Filip Matczak i Mateusz Kostrzewski w sezonie 2020/2021 z Biało-Bordowymi awansowali do finału Suzuki Pucharu Polski, w którym musieli jednak uznać wyższość Enea Zastalu BC Zielona Góra. Również w ćwierćfinale play-off ten przeciwnik okazał się lepszy, zwyciężając 3:1.
Po tamtym sezonie Matczak przeniósł się do Kinga Szczecin. Już na początku obecnych rozgrywek do Wilków Morskich dołączył Kostrzewski. W czwartek obaj odebrali złote medale, a Filip Matczak, kapitan Kinga wznosił puchar za mistrzostwo Polski.
- Pięknie, udało nam się osiągnąć coś, czego nikt nie zakładał przed sezonem. Zrobiliśmy kawał dobrej roboty. Oddaliśmy dużo zdrowia i zdobyliśmy mistrzostwo Polski. Ten sezon jest piękny. Mimo dużych poświęceń, ubytków zdrowotnych jesteśmy tu, gdzie jesteśmy i to jest najważniejsze - powiedział dla naszego portalu Filip Matczak.
Kapitan Kinga dobrze wie, ile zdrowia trzeba było poświęcić, żeby odnieść sukces.

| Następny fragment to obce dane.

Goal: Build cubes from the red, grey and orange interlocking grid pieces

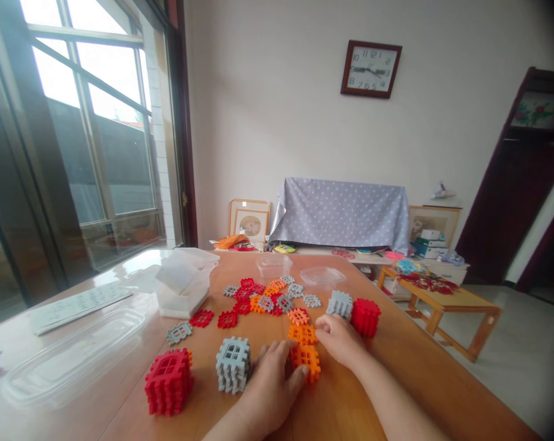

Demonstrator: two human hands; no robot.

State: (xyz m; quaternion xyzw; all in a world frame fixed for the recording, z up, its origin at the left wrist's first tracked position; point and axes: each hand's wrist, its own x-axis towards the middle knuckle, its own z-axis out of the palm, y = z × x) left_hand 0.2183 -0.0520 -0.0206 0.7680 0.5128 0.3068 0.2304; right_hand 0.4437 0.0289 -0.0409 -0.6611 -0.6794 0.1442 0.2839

Sam grał z kontuzją przez całe play-offy. Teraz mógł jednak przyznać, że... - Dla tych chłopaków, ludzi, którzy nas wspierali i tego środowiska warto było. Mam nadzieję tylko, że się nie odbije za bardzo na zdrowiu, ale warto było - podkreślił Filip Matczak.
King trochę trzymał kibiców w niepewności. Fani szykowali się na fetę już w miniony piątek przy prowadzeniu 3:0, ale dwa kolejne mecze wygrał Śląsk. Najistotniejsze jednak, że szczeciński zespół zdobył tytuł przed własną publicznością. Taki sukces zawsze smakuje najlepiej.
- Nie możemy sobie wyobrazić piękniejszej sytuacji, jak zakończyć w Szczecinie. Nie udało się w czwartym meczu i w piątym we Wrocławiu. Wyszło, jak wyszło. Wróciliśmy tutaj i zrobiliśmy to, co było trzeba. Wróciliśmy do gry z trzech pierwszych meczów, więc to było najważniejsze. W każdym meczu była ta sama motywacja, żeby osiągnąć mistrzostwo Polski. Dzielił nas od tego jeden mecz - ocenił Filip Matczak.
- Bardzo ciężki sezon za nami. Włożyliśmy w to dużo serca i pracy. Idealne zakończenie dla nas. Cieszymy się i świętujemy - dodał Mateusz Kostrzewski. Skrzydłowego zapytaliśmy, kiedy uwierzył, że King Szczecin może zostać mistrzem Polski. Czy był taki moment?
- Już w trakcie sezonu wierzyliśmy w to. Potrafiliśmy wygrać z czołówką mecze na wyjazdach. To nas uświadomiło, że jesteśmy silną drużyną, gramy dobrą koszykówkę i wspieramy się. To był taki moment, kiedy zauważyliśmy, że możemy zrobić coś wielkiego w tym sezonie - wyjaśnił Mateusz Kostrzewski, który wskazał również klucz do czwartkowego zwycięstwa (92:72).
- Znaczenie miała dobra obrona. Pomaganie sobie, gra zespołowa i szukanie otwartych strzelców na obwodzie. To było kluczem - wyliczał kolejne najistotniejsze elementy.
Następne wyzwania już w sezonie 2023/2024. Pewne jest, że King Szczecin zmierzy się w meczu o Superpuchar Polski z Treflem Sopot (zdobywca Suzuki Pucharu Polski w sezonie 2022/2023). Czy w Netto Arenie zagoszczą również europejskie puchary? Liga Mistrzów w Szczecinie?
- Teraz trzeba odpocząć, zrehabilitować się. Wrócimy do grania, a na pewno teraz włodarze klubu będą myśleć, co dalej - podsumował Filip Matczak, który ma ważny kontrakt z Kingiem Szczecin jeszcze na dwa następne sezony.